Oh yeah, forgot about that! That would have been cool for the bushes next to our front door. If the crazy gardner hadn't hacked them up once it was finally starting to get nice and full!

MsM


----------



## Halloweinerdog Lover (Jul 20, 2009)

I've looked in a couple places trying to find those moving flowers, but don't really know where to look for them? They would be perfect and add some movement to my garden, I'd love to do the teeth in the bush but don't have a large bush in the garden only a very tiny one, if I tried to put much in/on it it would probably collapse


----------



## Nevarstar (Oct 23, 2006)

I found this website with dancing flowers. 
Dancing Flower, Dancing Flower Manufacturers & Suppliers

I have seen them in Walmart and Kmart in the past, but not recently.


----------



## Halloweinerdog Lover (Jul 20, 2009)

thanks Nevarstar, I also looked at Walmart and Zellers and they didnt have any at the moment, but Im going to keep looking and if i cant find them before halloween Ill have to use this website! thanks again!


----------



## Ghost of Spookie (Sep 28, 2008)

MsMeeple, if you are the only ones that you think decorate, do you have many ToTers come by? Do the kids dress up? Do they even sell Halloween candy??? Oh the questions this raises. 

I lived in a gated condo community that wasn't too into the holiday and we didn't have much space to do anything -- way less than you in fact. I use to get may a dozen kids if I was lucky but I still loved decorating, and dressing up to hand out candy...

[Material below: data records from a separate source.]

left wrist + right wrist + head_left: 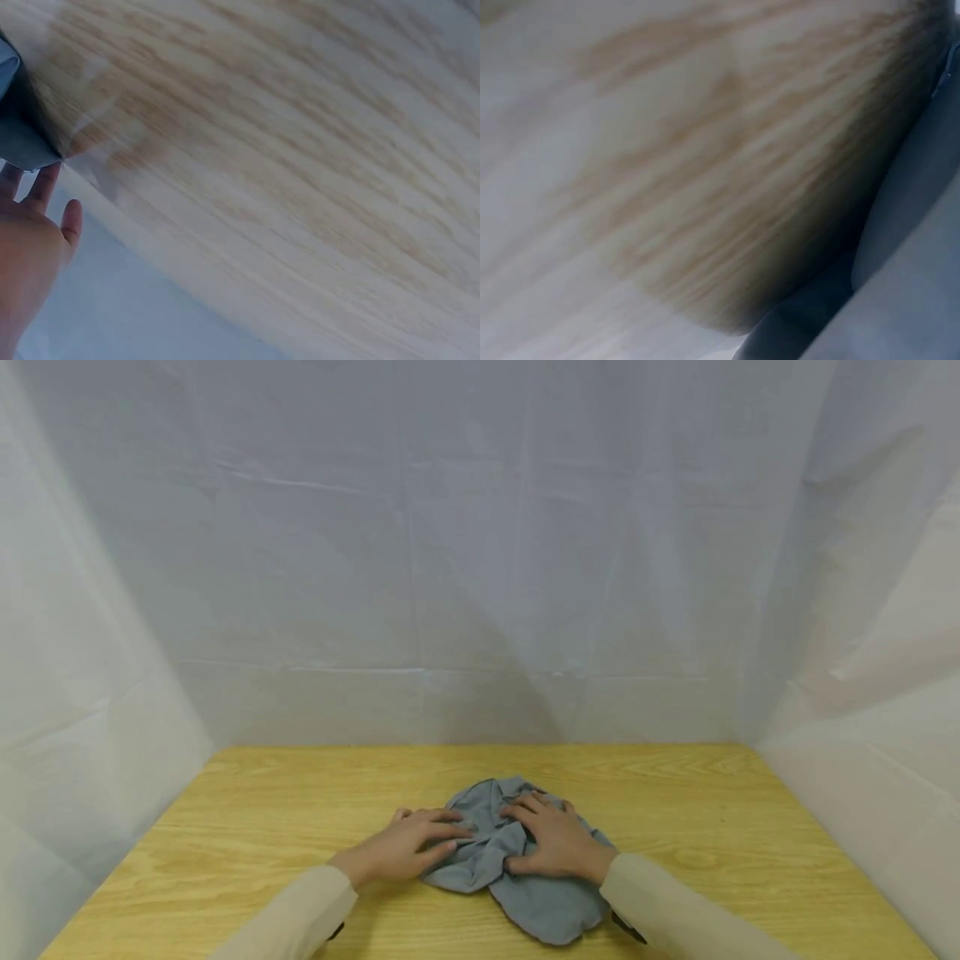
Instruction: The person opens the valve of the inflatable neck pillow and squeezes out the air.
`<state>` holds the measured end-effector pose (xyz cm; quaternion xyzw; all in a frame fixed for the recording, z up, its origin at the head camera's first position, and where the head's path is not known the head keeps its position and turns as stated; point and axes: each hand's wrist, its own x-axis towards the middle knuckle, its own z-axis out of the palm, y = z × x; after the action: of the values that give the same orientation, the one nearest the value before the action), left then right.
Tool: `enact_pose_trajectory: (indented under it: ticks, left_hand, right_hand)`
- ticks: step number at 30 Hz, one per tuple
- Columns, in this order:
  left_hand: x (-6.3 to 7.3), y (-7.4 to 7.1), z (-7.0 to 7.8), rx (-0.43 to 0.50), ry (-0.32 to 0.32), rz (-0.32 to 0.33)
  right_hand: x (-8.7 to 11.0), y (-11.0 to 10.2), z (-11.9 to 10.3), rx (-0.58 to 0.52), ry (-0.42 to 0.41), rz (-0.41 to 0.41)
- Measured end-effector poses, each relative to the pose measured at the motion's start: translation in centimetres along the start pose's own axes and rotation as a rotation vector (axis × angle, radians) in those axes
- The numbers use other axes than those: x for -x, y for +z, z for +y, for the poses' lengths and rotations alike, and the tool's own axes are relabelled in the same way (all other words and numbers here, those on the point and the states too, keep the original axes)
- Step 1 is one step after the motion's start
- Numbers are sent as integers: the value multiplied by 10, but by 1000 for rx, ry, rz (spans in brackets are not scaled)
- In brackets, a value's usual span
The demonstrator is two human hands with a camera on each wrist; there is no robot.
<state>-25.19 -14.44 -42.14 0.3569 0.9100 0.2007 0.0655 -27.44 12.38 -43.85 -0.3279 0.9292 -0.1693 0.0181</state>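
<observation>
A crumpled grey-blue cloth (551, 906) lies on the wooden table, bunched in its middle and with a rounded flap toward the front. On its left part rests my left hand (408, 845), its fingers stretched over the folds. My right hand (555, 839) lies on the right part of the cloth with its fingers spread. In the left wrist view, the fingers of the left hand (30, 232) touch the edge of the cloth (26, 139). The right wrist view shows grey-blue fabric (907, 202) at the right, while the right hand itself is hidden there.
The table (300, 802) has a yellow wood grain, and its far edge meets a white sheet (465, 568) hanging behind. More white sheeting hangs at the left (67, 693) and right (877, 752) sides. Light sleeves (300, 910) cover both forearms.
</observation>
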Motion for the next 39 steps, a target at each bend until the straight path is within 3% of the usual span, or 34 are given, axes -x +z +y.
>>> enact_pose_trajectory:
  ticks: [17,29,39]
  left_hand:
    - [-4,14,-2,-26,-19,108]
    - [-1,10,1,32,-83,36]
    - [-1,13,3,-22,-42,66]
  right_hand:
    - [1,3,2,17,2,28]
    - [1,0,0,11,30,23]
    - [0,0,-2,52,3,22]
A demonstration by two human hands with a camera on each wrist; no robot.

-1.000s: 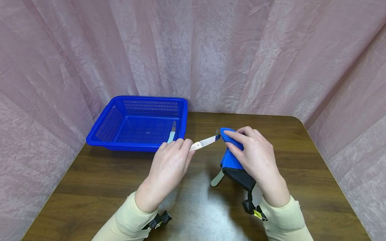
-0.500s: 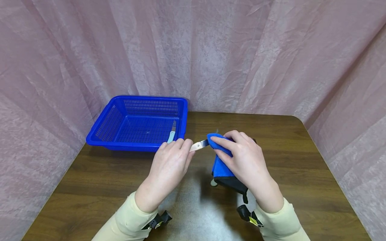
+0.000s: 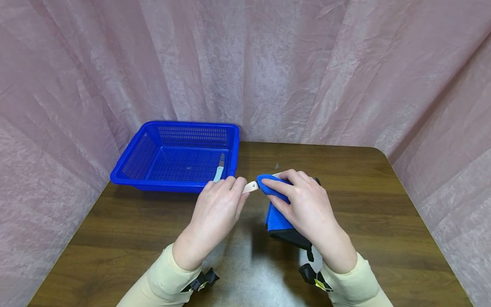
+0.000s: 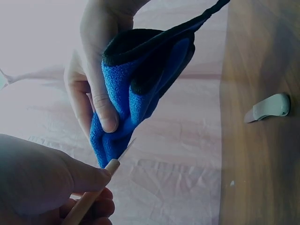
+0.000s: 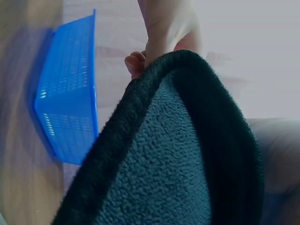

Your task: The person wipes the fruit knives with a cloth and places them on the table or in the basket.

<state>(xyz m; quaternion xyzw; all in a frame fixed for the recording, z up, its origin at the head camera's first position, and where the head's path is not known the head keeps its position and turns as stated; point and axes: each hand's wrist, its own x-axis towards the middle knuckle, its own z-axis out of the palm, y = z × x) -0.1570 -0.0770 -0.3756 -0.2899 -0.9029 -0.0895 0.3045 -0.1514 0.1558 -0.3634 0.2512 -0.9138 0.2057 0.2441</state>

BTW loved the boarded windows!


----------



## MsMeeple (Aug 21, 2004)

Ghost of Spookie said:


> MsMeeple, if you are the only ones that you think decorate, do you have many ToTers come by? Do the kids dress up? Do they even sell Halloween candy??? Oh the questions this raises.
> 
> I lived in a gated condo community that wasn't too into the holiday and we didn't have much space to do anything -- way less than you in fact. I use to get may a dozen kids if I was lucky but I still loved decorating, and dressing up to hand out candy...
> 
> BTW loved the boarded windows!


Tricker or treaters? what are those? lol Haven't seen one in the 9 years that I've lived here!
No halloween candy. Some party stores do get a small selection of halloween items in, but not till the middle of october. NO DOLLAR TREE !!
Everything we make and do is for our party. The dutch neighbors have kind of gotten used to our weirdness. After 7 years of inviting them, 2 of them actually came to our party last year.
But even when we just had a handful of guests and cheesy decorations (didn't know about this site then) at our first party, it was still nice just to do something 'American' 

MsM


----------



## Ghost of Spookie (Sep 28, 2008)

Wow MsMeeple you are like the ghost of Halloween past, present and future! I can't believe that kids aren't clamoring at your door in the Halloween spirit. Your local newspaper/tv station should do an interest story on you. Seriously. You could be like the spark that sets off Halloween over there. You could be the one person that they remember come every Oct. 31 when they are old and gray. That's kind of neat. And the fact that you don't have all the stores like we do in the States to buy things from is kind of cooler because it's probably mostly handmade. You need to get some kids to help you make things and decorate.


----------



## bringjoy (Aug 28, 2005)

AWESOME job VW!! I have enough projects for this year -- but u r sorely tempting me to do "just 1 more" LOL!


----------



## Halloweinerdog Lover (Jul 20, 2009)

Michael's has the perfect flowers on sale for 60% off right now to make the eyeball flowers and the skull head flowers!


----------



## Halloweinerdog Lover (Jul 20, 2009)

Just got butterflies at Michaels 70% off to make my skeleton fairies and got the garland of skeletons 50% off with a coupon and they are the perfect size, putting them together tonight!


----------



## Halloweinerdog Lover (Jul 20, 2009)

*Skelefairies*

Here's my skelefairies, quite simple and pretty cheap! perfect for a small haunted garden


----------



## AmFatallyYours (Apr 8, 2009)

Those are awesome! So creative!


----------



## Ghost of Spookie (Sep 28, 2008)

Halloweinerdog Lover said:


> Here's my skelefairies, quite simple and pretty cheap! perfect for a small haunted garden



I love those! What a great use for the skeleton garland guys. Not sure what the skellies cost you but I think you get 4 of them on a card at Dollar Tree for $1.


----------



## Halloweinerdog Lover (Jul 20, 2009)

they cost $4 CA for 6 of them, I dont have a Dollar tree here I have Dollarama and they have the worst halloween decorations!


----------



## voodoo willy (Feb 1, 2008)

Halloweinerdog Lover said:


> Here's my skelefairies, quite simple and pretty cheap! perfect for a small haunted garden



Those look GREAT. 

If you distress the wings a bit I think they would blend in better. A fantastic job tho.


----------



## MsMeeple (Aug 21, 2004)

Dang, why didn't I think of using premade wings!! When I made my skellie fairy, I made my own wings with wire, tissue and latex.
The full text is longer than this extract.